Find the string "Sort" in the records. Copy every line it appears in.

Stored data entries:
■ ■ ■ ■

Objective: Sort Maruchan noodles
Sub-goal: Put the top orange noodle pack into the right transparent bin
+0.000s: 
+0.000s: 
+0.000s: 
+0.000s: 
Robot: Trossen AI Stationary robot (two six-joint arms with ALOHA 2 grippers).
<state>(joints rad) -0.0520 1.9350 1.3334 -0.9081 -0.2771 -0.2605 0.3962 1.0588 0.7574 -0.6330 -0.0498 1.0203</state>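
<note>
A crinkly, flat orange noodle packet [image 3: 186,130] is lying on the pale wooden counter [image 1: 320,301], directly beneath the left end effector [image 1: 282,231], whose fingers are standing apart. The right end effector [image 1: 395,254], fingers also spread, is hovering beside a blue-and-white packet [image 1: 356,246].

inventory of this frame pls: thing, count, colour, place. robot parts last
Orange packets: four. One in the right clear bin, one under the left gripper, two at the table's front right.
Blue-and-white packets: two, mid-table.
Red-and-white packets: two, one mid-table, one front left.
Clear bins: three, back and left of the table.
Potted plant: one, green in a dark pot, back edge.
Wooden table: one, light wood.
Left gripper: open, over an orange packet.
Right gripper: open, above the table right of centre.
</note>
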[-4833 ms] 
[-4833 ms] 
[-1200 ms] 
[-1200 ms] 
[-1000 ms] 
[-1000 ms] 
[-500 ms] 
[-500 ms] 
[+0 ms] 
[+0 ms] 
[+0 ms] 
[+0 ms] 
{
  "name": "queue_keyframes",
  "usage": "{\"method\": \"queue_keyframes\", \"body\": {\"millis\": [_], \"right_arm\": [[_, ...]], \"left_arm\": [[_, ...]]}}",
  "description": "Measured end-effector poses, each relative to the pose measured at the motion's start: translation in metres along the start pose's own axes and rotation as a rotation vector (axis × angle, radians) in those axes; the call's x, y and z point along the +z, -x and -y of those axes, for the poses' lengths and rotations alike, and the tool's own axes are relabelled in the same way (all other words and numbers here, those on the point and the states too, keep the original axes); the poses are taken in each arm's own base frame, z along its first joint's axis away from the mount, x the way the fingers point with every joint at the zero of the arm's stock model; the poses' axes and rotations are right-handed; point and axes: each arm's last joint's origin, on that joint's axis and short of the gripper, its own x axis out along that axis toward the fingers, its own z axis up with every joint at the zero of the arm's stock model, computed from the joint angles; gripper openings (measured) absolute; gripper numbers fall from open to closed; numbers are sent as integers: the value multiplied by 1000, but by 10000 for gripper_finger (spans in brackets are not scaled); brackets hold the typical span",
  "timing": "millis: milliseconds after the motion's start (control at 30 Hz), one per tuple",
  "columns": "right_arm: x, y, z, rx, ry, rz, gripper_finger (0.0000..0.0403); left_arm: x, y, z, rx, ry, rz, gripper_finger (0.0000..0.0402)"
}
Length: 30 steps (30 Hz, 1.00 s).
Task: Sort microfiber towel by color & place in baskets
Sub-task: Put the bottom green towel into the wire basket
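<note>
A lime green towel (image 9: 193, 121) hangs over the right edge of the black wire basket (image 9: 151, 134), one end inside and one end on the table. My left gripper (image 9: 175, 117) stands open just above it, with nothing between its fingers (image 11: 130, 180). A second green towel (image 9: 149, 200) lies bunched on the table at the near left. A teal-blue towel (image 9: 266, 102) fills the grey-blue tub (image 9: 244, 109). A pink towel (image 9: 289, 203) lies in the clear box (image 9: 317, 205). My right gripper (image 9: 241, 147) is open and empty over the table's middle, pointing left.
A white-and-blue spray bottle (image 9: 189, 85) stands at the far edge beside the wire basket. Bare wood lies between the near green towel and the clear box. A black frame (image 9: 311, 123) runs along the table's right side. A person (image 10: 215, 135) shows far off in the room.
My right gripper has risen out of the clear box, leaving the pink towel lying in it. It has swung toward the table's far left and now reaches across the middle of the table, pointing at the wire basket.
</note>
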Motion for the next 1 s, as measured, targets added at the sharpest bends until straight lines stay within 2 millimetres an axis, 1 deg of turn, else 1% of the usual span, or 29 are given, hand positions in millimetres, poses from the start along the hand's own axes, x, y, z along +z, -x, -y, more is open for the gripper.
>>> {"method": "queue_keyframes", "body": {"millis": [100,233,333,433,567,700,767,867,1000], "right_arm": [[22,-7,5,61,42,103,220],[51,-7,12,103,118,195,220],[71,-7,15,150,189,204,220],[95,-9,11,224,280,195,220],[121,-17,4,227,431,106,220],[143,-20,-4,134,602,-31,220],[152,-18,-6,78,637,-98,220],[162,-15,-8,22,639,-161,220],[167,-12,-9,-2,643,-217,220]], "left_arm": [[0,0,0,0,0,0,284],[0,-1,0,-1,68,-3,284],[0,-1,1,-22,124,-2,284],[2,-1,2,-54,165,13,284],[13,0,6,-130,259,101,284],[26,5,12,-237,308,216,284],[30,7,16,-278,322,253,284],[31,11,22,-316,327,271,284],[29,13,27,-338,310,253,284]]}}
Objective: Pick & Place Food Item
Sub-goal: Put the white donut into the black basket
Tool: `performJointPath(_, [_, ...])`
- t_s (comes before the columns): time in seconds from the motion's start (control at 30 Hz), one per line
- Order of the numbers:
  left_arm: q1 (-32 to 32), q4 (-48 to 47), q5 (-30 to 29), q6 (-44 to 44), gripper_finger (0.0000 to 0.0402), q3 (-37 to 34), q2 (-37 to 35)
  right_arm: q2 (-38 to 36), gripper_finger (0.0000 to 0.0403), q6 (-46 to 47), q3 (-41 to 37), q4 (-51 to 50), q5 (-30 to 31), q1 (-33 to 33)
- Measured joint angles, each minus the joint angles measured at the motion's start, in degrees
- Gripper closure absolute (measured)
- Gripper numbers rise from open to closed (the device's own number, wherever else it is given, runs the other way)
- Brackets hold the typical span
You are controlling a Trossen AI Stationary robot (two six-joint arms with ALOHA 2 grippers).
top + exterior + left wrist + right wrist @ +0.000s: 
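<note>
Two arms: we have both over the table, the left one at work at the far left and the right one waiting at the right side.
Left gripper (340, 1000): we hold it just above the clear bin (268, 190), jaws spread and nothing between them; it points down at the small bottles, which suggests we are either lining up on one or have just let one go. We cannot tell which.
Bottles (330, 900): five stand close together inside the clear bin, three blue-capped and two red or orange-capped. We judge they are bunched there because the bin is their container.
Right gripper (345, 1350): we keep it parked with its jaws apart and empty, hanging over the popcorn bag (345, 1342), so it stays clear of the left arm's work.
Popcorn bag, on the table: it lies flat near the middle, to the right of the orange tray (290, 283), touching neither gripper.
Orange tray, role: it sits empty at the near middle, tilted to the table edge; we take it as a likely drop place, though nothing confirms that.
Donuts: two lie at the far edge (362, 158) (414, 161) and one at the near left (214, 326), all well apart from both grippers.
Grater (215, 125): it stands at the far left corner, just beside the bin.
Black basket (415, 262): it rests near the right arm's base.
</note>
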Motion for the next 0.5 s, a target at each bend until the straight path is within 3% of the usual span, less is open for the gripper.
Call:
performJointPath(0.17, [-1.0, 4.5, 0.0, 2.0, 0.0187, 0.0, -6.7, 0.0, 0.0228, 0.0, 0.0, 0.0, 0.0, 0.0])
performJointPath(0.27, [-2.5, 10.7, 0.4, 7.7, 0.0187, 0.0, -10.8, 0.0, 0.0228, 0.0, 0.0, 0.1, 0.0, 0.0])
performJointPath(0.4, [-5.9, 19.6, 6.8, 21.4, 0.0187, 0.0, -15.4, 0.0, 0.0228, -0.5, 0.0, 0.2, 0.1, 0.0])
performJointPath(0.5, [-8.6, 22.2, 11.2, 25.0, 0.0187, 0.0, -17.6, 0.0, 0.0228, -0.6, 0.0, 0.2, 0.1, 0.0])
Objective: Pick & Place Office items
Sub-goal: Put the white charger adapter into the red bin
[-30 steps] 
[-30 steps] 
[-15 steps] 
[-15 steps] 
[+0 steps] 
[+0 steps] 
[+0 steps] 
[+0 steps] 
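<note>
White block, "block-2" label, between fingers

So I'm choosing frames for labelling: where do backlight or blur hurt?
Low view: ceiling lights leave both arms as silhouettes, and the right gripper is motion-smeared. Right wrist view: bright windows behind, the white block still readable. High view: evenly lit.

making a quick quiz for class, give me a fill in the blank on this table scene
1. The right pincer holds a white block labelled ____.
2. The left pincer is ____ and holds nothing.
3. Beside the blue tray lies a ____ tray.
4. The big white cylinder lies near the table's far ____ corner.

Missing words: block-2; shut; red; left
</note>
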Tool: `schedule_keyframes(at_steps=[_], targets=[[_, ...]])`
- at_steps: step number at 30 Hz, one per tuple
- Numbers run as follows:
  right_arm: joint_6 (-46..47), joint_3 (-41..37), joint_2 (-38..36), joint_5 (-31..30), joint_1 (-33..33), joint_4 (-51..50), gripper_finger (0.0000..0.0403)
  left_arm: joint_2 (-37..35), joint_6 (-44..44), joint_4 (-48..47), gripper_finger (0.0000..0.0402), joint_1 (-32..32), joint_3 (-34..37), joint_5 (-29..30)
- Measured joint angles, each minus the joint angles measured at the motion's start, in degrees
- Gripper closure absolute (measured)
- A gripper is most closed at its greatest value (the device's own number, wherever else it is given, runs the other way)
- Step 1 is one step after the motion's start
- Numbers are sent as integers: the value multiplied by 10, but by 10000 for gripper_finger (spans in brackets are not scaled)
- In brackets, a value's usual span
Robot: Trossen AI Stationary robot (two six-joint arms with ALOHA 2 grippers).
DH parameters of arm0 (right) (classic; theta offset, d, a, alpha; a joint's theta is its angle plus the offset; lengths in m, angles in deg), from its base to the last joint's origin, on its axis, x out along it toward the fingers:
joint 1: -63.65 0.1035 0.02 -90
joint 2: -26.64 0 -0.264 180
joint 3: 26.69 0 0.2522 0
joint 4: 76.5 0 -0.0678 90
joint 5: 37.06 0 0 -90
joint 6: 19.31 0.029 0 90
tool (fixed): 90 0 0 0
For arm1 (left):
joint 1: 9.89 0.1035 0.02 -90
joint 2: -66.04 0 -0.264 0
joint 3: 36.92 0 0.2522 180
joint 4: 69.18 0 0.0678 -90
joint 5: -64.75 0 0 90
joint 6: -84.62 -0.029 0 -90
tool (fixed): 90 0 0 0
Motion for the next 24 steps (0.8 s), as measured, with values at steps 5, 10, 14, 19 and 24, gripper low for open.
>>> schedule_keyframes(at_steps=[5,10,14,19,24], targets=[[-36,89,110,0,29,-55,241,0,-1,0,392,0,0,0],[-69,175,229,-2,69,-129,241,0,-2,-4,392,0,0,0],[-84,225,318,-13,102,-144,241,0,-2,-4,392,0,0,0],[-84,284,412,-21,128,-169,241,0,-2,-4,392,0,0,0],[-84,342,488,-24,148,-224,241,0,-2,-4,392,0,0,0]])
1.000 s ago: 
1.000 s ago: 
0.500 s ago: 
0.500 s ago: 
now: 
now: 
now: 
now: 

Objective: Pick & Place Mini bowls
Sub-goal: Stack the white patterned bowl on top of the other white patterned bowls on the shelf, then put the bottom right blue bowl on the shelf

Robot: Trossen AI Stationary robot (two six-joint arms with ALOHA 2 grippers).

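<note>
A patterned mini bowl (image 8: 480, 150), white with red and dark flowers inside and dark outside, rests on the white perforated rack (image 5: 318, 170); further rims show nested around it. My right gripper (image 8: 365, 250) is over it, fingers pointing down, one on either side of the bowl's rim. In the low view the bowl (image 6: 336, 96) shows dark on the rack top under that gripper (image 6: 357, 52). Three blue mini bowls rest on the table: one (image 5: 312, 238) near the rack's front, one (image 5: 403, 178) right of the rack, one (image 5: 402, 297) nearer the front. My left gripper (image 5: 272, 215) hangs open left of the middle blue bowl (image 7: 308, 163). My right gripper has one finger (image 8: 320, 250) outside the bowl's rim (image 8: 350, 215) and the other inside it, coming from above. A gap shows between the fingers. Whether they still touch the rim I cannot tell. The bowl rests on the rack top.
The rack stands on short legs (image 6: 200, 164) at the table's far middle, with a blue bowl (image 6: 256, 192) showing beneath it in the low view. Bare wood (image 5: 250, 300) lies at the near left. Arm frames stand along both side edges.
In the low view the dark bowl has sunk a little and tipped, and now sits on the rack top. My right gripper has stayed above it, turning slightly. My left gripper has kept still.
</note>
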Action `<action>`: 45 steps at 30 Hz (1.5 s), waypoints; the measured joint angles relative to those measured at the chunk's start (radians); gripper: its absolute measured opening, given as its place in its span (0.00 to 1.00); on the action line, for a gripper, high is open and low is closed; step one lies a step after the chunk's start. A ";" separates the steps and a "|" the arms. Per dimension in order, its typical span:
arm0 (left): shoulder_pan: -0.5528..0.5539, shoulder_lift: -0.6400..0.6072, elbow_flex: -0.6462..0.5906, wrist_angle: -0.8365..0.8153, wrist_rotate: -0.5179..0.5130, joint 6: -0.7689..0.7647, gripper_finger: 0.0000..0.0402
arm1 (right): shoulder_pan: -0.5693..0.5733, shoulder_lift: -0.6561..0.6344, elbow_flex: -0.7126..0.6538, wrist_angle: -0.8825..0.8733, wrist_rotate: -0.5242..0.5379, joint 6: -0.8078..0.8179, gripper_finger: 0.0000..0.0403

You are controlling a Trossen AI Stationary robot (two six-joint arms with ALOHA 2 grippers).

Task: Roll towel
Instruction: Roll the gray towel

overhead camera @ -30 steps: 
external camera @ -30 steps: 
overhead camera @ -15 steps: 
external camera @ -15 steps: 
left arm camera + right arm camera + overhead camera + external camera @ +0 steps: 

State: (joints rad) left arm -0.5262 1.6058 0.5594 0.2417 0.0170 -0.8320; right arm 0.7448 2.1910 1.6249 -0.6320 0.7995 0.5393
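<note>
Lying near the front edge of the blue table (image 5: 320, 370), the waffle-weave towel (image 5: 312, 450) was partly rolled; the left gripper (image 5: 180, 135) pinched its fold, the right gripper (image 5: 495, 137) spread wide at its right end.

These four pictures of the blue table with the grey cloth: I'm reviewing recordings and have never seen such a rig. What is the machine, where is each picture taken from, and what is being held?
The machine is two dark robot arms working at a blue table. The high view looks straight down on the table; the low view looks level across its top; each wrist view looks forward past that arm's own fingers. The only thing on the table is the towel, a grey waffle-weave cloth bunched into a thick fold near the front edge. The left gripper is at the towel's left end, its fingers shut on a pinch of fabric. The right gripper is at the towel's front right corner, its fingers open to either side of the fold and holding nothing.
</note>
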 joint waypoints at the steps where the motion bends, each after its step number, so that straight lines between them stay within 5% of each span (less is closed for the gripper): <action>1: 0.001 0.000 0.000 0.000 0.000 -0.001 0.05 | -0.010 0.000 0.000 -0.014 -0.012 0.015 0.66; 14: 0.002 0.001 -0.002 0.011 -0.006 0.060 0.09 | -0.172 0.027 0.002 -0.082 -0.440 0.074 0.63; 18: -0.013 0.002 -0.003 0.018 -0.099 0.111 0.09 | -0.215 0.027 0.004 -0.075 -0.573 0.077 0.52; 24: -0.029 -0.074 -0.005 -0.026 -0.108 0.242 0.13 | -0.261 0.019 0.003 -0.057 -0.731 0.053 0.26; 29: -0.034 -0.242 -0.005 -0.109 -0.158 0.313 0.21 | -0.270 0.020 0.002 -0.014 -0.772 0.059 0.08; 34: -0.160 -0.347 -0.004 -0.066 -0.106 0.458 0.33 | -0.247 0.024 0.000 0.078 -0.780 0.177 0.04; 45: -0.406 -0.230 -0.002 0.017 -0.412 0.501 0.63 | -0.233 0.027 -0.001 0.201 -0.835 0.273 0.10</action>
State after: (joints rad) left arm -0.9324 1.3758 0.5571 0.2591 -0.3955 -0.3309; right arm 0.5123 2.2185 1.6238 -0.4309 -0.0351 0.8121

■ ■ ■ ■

Problem solution ->
Objective: Sort Maruchan noodles
Task: Sort microfiber towel by color & place in baskets

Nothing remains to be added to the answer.